======== Given data
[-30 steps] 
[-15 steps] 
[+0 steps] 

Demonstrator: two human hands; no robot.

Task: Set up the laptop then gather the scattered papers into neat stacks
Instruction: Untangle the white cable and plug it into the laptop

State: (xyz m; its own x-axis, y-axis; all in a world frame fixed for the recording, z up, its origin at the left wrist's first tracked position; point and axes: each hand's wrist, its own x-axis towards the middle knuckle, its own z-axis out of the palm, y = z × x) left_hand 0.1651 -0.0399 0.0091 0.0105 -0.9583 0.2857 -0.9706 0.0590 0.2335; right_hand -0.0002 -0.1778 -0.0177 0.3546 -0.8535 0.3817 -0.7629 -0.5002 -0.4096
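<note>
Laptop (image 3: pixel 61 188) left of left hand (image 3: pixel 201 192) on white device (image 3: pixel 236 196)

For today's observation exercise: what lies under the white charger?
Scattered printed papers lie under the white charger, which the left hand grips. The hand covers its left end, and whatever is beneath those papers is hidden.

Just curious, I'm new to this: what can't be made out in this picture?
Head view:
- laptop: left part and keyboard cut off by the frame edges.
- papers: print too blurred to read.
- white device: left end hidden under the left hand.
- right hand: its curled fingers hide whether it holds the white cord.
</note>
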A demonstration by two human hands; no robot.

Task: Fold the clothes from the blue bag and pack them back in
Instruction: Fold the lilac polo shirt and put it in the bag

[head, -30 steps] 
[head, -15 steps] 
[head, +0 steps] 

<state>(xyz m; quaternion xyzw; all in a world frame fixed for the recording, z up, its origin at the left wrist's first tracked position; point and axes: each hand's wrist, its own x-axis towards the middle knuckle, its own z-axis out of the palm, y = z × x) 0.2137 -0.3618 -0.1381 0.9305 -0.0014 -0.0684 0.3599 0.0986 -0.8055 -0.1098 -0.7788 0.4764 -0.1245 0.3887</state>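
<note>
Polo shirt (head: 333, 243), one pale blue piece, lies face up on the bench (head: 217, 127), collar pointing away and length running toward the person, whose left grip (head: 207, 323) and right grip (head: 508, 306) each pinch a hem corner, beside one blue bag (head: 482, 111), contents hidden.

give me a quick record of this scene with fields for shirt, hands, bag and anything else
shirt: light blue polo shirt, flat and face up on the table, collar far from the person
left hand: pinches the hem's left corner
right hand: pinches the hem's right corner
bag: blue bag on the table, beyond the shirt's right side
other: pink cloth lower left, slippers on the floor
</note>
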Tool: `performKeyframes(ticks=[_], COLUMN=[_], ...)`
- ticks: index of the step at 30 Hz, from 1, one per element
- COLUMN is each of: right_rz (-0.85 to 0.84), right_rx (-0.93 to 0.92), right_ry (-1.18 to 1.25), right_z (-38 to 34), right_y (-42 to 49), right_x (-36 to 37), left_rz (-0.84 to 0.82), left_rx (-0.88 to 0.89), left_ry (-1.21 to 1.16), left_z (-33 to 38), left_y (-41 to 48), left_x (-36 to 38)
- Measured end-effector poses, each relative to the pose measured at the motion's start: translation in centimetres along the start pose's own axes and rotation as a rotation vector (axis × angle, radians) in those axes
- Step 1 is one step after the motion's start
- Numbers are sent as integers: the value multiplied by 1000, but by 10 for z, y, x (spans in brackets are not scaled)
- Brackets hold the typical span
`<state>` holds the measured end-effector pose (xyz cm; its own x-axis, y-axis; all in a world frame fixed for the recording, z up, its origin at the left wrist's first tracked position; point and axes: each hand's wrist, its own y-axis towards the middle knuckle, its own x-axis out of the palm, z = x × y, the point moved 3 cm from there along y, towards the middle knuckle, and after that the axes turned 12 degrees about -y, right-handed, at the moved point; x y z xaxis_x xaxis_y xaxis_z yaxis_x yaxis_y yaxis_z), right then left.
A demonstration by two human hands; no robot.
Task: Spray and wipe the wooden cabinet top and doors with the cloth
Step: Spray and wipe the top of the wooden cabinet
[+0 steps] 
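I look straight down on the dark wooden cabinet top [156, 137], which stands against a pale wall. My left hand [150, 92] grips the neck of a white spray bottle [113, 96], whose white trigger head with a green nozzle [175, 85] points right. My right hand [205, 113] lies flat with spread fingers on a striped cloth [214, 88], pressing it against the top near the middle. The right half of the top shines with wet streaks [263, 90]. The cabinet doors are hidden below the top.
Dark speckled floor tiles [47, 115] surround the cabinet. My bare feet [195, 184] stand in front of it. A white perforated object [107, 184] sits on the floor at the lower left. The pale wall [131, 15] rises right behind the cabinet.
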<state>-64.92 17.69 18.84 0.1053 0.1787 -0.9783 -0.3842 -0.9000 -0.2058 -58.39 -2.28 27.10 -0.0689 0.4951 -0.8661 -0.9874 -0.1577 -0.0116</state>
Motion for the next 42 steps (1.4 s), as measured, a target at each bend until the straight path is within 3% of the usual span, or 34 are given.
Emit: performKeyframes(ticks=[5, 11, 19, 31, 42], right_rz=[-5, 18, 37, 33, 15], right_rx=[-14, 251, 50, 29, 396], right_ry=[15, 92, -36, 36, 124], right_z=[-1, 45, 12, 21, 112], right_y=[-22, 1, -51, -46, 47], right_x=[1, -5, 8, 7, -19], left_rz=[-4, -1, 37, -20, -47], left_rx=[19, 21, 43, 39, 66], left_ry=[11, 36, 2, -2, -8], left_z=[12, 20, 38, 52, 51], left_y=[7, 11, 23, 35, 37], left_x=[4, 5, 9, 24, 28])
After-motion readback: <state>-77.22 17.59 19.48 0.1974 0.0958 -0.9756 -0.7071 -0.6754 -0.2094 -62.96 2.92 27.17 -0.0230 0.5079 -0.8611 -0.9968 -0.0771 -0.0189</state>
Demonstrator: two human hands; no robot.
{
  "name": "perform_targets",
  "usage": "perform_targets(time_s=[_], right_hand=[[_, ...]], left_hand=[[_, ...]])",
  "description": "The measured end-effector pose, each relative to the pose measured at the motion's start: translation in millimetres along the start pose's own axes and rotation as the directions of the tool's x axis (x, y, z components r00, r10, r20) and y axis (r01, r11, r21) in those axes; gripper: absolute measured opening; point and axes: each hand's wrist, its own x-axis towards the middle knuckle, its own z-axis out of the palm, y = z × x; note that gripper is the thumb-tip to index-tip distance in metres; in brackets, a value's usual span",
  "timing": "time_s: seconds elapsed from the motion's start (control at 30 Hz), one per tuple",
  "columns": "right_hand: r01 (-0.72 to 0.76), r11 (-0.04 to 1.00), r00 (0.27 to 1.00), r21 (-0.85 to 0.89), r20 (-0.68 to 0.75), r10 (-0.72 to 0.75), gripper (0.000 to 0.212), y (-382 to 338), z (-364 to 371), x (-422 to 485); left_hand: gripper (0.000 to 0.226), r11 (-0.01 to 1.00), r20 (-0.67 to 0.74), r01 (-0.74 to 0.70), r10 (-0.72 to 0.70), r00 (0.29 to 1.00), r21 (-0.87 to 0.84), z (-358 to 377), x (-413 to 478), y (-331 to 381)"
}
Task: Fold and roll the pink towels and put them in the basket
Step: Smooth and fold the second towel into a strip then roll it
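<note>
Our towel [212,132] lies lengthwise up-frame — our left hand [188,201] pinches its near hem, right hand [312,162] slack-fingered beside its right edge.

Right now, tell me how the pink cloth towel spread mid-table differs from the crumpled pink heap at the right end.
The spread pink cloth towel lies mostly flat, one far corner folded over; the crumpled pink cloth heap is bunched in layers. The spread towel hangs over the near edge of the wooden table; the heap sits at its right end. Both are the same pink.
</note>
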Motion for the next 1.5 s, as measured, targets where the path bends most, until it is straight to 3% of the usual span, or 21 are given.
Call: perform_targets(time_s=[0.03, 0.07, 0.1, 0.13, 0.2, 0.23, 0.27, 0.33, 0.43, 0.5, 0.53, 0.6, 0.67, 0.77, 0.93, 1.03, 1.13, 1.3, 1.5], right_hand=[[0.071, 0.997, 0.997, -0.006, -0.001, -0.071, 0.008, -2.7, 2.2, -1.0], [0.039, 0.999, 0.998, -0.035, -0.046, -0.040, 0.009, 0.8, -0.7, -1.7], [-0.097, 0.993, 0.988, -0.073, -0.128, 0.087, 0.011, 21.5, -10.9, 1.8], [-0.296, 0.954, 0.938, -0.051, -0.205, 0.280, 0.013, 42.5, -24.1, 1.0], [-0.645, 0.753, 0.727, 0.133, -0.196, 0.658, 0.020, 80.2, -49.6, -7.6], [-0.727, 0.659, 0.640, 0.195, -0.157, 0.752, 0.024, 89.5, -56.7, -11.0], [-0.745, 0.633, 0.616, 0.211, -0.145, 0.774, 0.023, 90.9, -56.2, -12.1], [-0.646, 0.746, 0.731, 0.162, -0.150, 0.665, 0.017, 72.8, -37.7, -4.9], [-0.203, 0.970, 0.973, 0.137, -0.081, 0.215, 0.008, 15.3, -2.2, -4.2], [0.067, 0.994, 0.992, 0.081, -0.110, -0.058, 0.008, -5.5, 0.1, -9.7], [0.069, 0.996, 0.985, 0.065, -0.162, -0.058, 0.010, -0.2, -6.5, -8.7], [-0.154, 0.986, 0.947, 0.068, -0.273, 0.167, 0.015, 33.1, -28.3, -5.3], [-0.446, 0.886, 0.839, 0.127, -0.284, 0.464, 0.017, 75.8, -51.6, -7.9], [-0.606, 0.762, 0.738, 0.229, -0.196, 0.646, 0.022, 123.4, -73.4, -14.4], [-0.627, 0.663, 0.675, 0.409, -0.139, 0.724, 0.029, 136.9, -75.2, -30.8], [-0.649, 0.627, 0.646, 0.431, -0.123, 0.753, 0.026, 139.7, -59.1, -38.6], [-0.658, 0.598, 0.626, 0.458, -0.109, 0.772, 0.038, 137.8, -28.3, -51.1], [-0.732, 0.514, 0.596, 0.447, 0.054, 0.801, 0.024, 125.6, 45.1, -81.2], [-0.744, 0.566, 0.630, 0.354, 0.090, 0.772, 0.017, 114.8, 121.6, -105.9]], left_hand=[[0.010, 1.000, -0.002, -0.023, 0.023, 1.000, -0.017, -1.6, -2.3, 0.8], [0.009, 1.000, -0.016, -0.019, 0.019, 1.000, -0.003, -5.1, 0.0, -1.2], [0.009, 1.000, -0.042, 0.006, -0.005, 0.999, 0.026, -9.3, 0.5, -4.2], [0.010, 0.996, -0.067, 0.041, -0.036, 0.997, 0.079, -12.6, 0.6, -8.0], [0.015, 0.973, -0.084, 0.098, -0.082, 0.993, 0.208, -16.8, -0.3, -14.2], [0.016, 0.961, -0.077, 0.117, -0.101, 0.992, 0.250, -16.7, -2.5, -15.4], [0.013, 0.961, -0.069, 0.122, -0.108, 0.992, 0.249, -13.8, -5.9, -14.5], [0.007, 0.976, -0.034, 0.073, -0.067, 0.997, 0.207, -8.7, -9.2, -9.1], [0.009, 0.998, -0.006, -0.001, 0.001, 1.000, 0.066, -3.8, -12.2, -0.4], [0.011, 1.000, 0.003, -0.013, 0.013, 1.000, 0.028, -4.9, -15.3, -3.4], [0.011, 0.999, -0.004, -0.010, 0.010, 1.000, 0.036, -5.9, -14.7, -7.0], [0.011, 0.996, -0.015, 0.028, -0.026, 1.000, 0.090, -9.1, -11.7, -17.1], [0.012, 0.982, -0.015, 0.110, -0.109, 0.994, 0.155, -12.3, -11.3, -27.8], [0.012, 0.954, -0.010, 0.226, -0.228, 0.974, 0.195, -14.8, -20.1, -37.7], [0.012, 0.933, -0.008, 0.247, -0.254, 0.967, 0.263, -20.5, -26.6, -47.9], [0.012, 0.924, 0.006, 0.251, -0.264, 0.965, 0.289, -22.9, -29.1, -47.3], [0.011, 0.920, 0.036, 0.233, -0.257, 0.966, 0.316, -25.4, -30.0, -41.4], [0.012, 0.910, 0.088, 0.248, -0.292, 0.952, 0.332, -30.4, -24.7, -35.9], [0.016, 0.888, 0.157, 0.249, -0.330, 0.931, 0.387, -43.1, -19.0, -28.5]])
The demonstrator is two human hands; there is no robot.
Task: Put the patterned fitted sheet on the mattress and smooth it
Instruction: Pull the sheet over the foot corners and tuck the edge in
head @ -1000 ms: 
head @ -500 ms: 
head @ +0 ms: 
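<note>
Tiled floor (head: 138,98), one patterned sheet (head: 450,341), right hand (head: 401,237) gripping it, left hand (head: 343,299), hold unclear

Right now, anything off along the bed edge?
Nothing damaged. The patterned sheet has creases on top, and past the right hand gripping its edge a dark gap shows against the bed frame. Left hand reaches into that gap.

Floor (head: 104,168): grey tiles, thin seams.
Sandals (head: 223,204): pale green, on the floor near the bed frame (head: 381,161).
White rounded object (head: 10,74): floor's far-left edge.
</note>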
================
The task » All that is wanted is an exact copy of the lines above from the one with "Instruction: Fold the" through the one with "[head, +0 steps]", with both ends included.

Finished task »
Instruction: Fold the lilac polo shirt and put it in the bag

[head, -30 steps] 
[head, -15 steps] 
[head, +0 steps] 

No more output will be added to the exercise.